WHAT YOU NEED TO DO
In your copy, leave out all pictures and reproduce every entry exactly.

WORKING DATA
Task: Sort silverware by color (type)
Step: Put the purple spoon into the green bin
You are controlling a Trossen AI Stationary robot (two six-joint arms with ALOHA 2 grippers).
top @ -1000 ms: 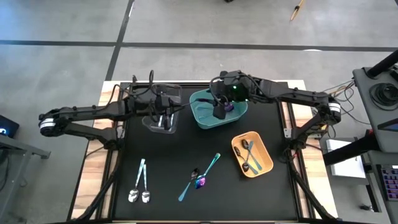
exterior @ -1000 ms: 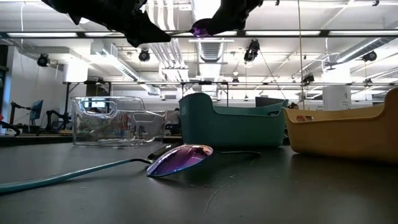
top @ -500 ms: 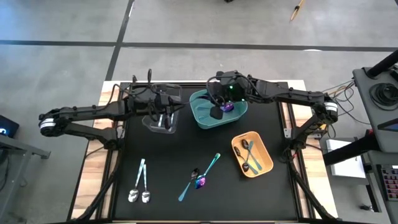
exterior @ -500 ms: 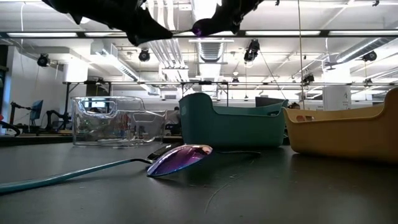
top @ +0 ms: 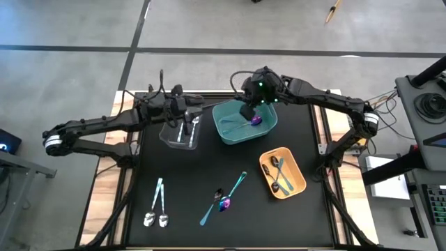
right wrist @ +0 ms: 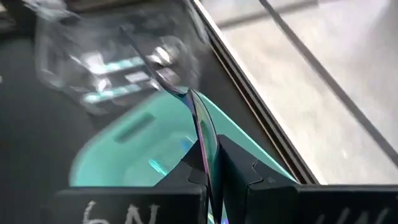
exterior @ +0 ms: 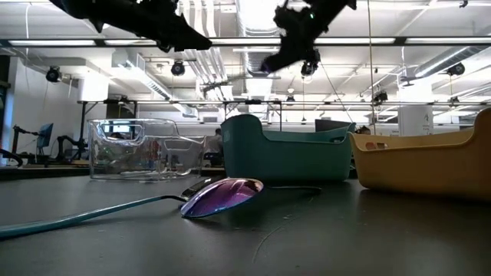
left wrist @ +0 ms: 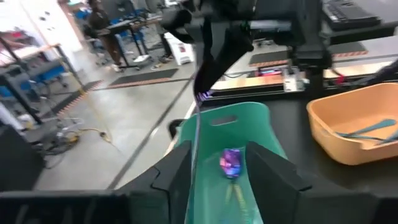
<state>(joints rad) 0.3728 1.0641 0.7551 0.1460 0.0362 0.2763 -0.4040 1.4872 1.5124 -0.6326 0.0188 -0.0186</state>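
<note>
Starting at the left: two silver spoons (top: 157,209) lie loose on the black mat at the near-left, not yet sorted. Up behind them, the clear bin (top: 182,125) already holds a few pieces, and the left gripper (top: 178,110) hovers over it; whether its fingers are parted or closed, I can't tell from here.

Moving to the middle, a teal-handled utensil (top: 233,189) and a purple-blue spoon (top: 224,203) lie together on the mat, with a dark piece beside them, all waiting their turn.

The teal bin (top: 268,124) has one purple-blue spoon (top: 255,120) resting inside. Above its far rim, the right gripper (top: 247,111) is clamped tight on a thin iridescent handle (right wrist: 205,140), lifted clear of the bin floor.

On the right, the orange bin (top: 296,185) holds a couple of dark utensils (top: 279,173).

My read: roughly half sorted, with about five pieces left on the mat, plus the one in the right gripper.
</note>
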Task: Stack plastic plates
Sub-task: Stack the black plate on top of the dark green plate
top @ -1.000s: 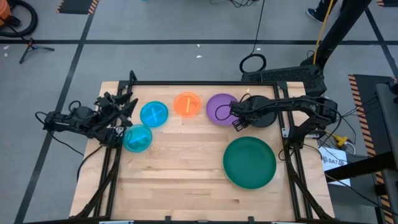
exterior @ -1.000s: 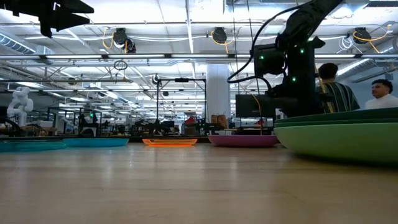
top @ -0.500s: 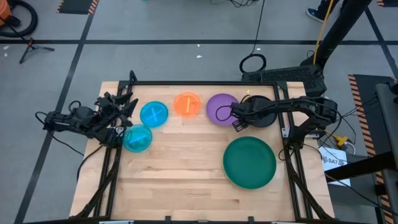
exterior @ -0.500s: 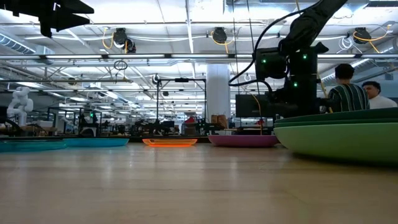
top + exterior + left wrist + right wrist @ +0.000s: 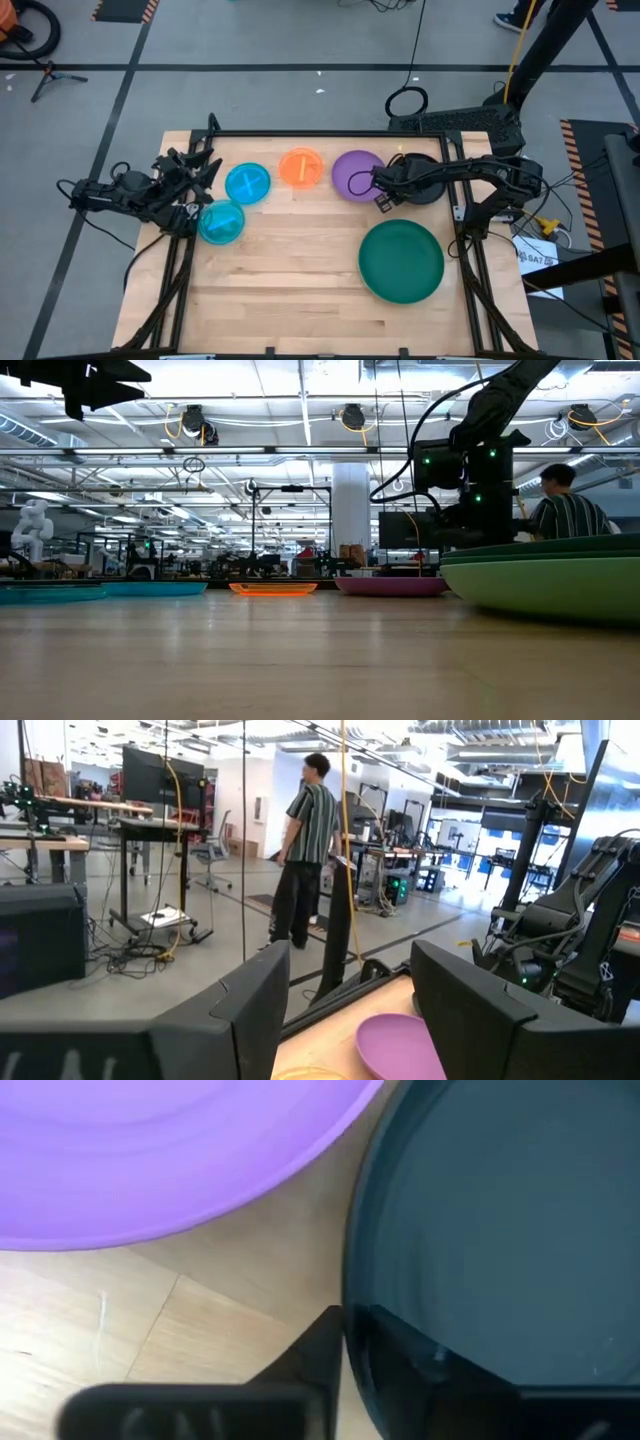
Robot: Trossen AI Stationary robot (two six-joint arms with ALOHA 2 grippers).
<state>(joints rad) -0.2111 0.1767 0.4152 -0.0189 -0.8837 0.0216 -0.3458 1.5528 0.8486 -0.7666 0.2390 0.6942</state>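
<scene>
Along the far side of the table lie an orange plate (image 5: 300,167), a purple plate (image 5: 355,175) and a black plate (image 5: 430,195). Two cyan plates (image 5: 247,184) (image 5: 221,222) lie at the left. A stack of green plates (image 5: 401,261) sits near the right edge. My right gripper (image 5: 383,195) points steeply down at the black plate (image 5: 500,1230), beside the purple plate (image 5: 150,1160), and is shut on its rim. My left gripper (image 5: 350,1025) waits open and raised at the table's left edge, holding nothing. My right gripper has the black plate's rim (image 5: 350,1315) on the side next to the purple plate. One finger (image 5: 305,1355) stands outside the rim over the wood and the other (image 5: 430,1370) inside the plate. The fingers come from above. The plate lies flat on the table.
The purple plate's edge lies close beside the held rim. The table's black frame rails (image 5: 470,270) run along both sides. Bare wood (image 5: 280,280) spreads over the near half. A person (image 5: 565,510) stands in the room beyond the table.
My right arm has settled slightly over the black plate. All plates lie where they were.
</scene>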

ANSWER BOX
Task: Sort silverware by color (type)
Step: Put the purple spoon into the green bin
You are controlling a Trossen AI Stationary robot (two six-joint arms with ALOHA 2 grippers).
top @ -1000 ms: 
exterior @ -1000 ms: 
top @ -500 ms: 
exterior @ -500 ms: 
top @ +0 ms: 
right wrist @ +0 ms: 
exterior @ +0 ms: 
left wrist @ +0 ms: 
<state>(joints rad) 0.3728 1.0641 0.7551 0.1460 0.0362 0.2763 -0.4040 1.4872 1.5124 -0.6326 0.0188 -0.0186</state>
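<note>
Starting at the left: two silver spoons (top: 157,209) lie loose on the black mat at the near-left, not yet sorted. Up behind them, the clear bin (top: 182,125) already holds a few pieces, and the left gripper (top: 178,110) hovers over it; whether its fingers are parted or closed, I can't tell from here.

Moving to the middle, a teal-handled utensil (top: 233,189) and a purple-blue spoon (top: 224,203) lie together on the mat, with a dark piece beside them, all waiting their turn.

The teal bin (top: 268,124) has one purple-blue spoon (top: 255,120) resting inside. Above its far rim, the right gripper (top: 247,111) is clamped tight on a thin iridescent handle (right wrist: 205,140), lifted clear of the bin floor.

On the right, the orange bin (top: 296,185) holds a couple of dark utensils (top: 279,173).

My read: roughly half sorted, with about five pieces left on the mat, plus the one in the right gripper.
</note>
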Task: Stack plastic plates
Sub-task: Stack the black plate on top of the dark green plate
top @ -1.000s: 
exterior @ -1.000s: 
top @ -0.500s: 
exterior @ -0.500s: 
top + exterior + left wrist + right wrist @ +0.000s: 
Robot: Trossen AI Stationary robot (two six-joint arms with ALOHA 2 grippers).
<state>(joints rad) -0.2111 0.1767 0.4152 -0.0189 -0.8837 0.0216 -0.3458 1.5528 0.8486 -0.7666 0.2390 0.6942</state>
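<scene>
Along the far side of the table lie an orange plate (image 5: 300,167), a purple plate (image 5: 355,175) and a black plate (image 5: 430,195). Two cyan plates (image 5: 247,184) (image 5: 221,222) lie at the left. A stack of green plates (image 5: 401,261) sits near the right edge. My right gripper (image 5: 383,195) points steeply down at the black plate (image 5: 500,1230), beside the purple plate (image 5: 150,1160), and is shut on its rim. My left gripper (image 5: 350,1025) waits open and raised at the table's left edge, holding nothing. My right gripper has the black plate's rim (image 5: 350,1315) on the side next to the purple plate. One finger (image 5: 305,1355) stands outside the rim over the wood and the other (image 5: 430,1370) inside the plate. The fingers come from above. The plate lies flat on the table.
The purple plate's edge lies close beside the held rim. The table's black frame rails (image 5: 470,270) run along both sides. Bare wood (image 5: 280,280) spreads over the near half. A person (image 5: 565,510) stands in the room beyond the table.
My right arm has settled slightly over the black plate. All plates lie where they were.
</scene>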

This completes the answer.